◆ **Description of the task**
Check each line below for the word "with", and copy those that have it.

(The data)

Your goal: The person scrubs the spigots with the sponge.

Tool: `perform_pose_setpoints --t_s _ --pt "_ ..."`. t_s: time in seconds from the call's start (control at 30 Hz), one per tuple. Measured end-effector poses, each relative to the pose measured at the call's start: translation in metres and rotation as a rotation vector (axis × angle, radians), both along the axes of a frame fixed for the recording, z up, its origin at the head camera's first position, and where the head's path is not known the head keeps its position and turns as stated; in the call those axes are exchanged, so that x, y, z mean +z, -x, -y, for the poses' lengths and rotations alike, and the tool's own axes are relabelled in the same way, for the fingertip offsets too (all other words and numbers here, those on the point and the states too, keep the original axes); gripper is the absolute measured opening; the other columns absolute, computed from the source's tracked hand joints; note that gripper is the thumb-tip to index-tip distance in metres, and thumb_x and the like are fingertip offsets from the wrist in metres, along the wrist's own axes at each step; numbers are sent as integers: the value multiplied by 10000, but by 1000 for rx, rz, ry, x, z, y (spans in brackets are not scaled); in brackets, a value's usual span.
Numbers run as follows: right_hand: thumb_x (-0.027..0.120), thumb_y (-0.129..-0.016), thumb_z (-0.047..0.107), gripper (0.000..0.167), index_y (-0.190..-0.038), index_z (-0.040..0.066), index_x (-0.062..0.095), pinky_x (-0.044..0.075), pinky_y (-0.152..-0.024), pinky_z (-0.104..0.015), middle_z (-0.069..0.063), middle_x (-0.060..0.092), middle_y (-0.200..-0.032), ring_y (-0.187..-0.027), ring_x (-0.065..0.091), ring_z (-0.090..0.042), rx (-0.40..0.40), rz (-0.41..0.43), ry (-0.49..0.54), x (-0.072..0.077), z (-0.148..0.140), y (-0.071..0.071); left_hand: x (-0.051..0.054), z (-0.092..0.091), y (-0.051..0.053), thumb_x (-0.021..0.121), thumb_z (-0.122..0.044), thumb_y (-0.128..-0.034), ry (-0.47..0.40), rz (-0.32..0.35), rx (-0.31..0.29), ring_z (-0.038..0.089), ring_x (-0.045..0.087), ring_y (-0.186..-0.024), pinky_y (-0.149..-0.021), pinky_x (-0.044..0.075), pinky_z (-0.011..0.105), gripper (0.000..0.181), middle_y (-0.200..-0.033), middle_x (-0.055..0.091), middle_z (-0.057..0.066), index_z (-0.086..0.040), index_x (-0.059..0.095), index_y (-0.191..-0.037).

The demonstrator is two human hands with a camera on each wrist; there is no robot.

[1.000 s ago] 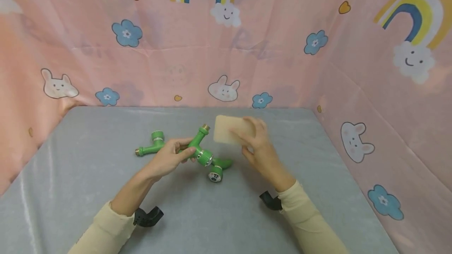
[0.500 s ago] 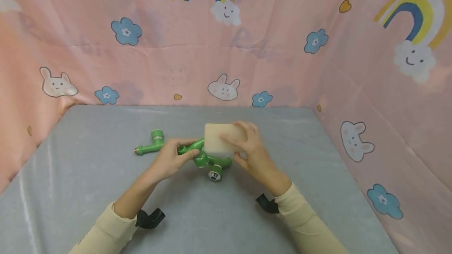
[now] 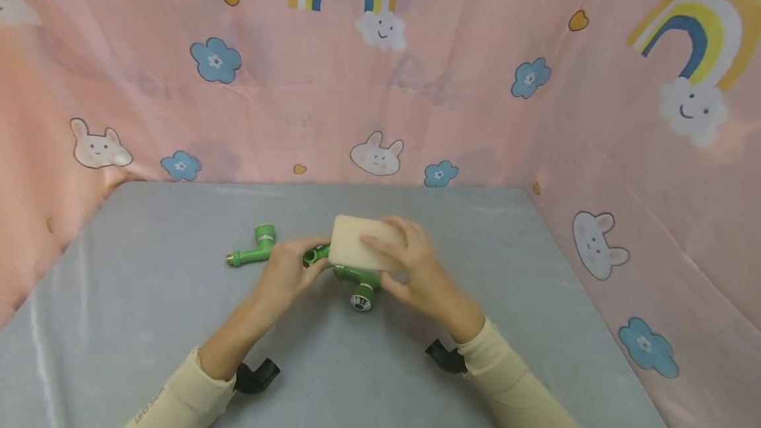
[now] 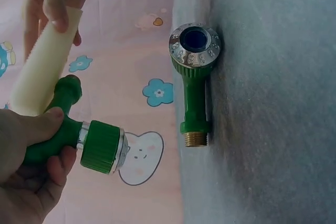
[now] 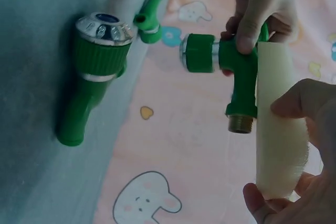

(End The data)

◆ **Answer space**
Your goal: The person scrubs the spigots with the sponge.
The demonstrator is two human hands with a camera on each wrist; there is no robot.

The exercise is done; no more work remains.